To overcome the limitations of extracellular nanoparticles, the technology was modified to make use of the naturally occurring iron storage protein ferritin to generate iron oxide nanoparticles within the cell and allow remote neural activation (Fig. 2, left panels). A chimeric ferritin protein composed of ferritin heavy and light chains connected by a linker region was used. Ferritin is present in many cells and self-assembles into a protein shell comprising 24 light and heavy chain subunits. Ferritin sequesters iron from the cytoplasm to form iron oxide (and other forms of iron) nanoparticles surrounded by the protein shell.37–39 Two techniques have been reported. The first uses a two-component system consisting of (1) a green fluorescent protein (GFP)-tagged ferritin chimera and (2) an anti-GFP binding domain from a camelid nanobody fused to the N-terminus of TRPV1. Modified TRPV1 subunits expressed in the cell are trafficked to the cell membrane and tether ferritin via the GFP/anti-GFP interaction (Fig. 1, top left). A second system expresses another multimodal ion channel, TRPV4, directly fused to the ferritin chimeric protein. The modified TRP channels assemble into tetramers and may bind up to four ferritin shells. It is also possible that a single ferritin shell may be bound to more than one TRP channel subunit. In the absence of a signal, TRP channels are closed, but when treated with radiofrequency fields (radiogenetics) or energy from gradient magnetic fields (magnetogenetics), energy absorbed by ferritin in the targeted cell populations opens the TRP channel through unknown mechanisms, leading to ion influx40 (Fig. 2, middle and lower left). Cation entry, predominantly calcium, results in membrane depolarization and cell activation. The constructs can be delivered by viruses and used to modify cells ex vivo or in vivo.40 In the CNS, viruses can be used to target expression of anti-GFP–TRPV1 and GFP–ferritin or TRPV4–ferritin to a particular anatomical region and to genetically defined neural populations by using Cre recombinase–expressing transgenic mice.11 Subsequent electromagnetic field treatment results in remote, rapid neural depolarization and firing that can be used to examine the roles of neural populations.
Figure 2.
Schematic representation of noninvasive neural modulation. (Top left) For remote neural activation, the transient receptor potential vanilloid receptor 1 (TRPV1) channel is modified by the fusion of an N-terminal camelid anti-enhanced green fluorescent protein (EGFP) antibody and co-expressed with an EGFP-tagged ferritin fusion protein comprising both light and heavy ferritin chains. An iron oxide nanoparticle forms within the GFP–ferritin shell. (Top right) For remote neural silencing, the TRPV1 channel is fused to an N-terminal camelid anti-GFP antibody as above, and residue 679 is mutated from isoleucine to lysine to change the ionic selectivity to chloride (TRPV1Mutant). (Middle panels) TRPV1 subunits assemble into a tetramer to create a functional ion channel. GFP–ferritin may be tethered to one or more of the modified TRPV1 subunits via the anti-EGFP–EGFP interaction. (Lower panels) In the presence of electromagnetic fields (radiofrequency or magnetic fields), energy is absorbed by the iron oxide nanoparticle, leading to TRPV1 channel opening, cation entry, and cell depolarization (lower left) or TRPV1Mutant channel opening, chloride ion entry, and cell hyperpolarization (lower right).

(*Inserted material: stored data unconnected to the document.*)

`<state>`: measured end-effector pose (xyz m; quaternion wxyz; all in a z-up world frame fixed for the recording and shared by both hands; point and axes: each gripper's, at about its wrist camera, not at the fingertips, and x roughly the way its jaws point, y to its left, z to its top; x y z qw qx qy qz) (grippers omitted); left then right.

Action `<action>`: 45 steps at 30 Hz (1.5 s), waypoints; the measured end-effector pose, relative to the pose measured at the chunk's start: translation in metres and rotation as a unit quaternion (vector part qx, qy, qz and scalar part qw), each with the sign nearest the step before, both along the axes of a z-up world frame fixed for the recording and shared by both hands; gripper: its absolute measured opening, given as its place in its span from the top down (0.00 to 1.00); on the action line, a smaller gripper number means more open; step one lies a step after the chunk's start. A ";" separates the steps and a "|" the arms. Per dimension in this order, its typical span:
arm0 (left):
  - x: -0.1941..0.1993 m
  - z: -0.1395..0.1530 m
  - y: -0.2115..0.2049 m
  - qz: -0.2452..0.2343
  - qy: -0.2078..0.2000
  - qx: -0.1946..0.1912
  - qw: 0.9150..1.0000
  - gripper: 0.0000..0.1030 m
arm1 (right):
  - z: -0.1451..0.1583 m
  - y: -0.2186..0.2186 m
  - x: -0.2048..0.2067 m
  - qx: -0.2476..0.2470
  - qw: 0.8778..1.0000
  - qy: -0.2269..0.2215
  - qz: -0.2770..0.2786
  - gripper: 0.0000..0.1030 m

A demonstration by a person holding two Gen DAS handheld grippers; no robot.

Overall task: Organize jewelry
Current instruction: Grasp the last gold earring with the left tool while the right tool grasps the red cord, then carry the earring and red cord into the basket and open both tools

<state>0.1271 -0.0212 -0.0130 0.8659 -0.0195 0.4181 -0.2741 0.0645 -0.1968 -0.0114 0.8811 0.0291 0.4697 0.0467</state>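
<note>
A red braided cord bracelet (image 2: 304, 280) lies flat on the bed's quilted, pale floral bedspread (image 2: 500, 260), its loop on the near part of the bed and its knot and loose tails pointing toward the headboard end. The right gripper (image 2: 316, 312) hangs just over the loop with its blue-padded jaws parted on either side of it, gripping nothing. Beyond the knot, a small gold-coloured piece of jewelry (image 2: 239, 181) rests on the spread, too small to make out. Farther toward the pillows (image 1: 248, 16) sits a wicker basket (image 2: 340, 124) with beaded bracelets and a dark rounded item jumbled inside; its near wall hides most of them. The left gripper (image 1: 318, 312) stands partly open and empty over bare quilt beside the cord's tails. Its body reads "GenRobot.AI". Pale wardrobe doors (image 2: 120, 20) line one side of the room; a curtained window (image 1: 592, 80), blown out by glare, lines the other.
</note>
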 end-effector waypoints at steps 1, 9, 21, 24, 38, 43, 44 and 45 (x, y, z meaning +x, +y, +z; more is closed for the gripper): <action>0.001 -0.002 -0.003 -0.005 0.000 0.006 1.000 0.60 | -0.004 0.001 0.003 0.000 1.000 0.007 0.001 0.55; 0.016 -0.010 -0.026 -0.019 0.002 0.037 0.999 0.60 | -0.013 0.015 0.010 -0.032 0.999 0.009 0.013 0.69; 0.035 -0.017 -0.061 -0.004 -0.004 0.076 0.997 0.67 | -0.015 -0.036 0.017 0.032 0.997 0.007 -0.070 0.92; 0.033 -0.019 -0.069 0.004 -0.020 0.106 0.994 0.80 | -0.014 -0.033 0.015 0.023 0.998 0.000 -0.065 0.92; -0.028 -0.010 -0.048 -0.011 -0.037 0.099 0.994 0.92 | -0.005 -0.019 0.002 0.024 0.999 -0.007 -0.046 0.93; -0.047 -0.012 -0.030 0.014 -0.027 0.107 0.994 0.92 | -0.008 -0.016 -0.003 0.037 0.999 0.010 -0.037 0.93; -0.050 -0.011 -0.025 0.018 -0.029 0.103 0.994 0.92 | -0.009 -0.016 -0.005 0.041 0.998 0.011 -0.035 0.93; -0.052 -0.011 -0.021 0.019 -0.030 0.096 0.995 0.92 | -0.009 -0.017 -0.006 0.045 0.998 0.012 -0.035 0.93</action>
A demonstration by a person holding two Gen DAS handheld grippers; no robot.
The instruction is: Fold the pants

There is also a complementary strategy for neural inhibition (Fig. 2, right panels). Previous studies in TRP channel family members suggested that modifications in the amino acid structure of the ion pore could alter ionic selectivity.41 Mutation of a single amino acid in the pore switched TRPV1 from a cation channel to a channel capable of conducting chloride ions. Electromagnetic field treatment of neurons expressing anti-GFP–TRPV1Mutant and GFP–ferritin resulted in increased intracellular chloride, hyperpolarization, and neural silencing.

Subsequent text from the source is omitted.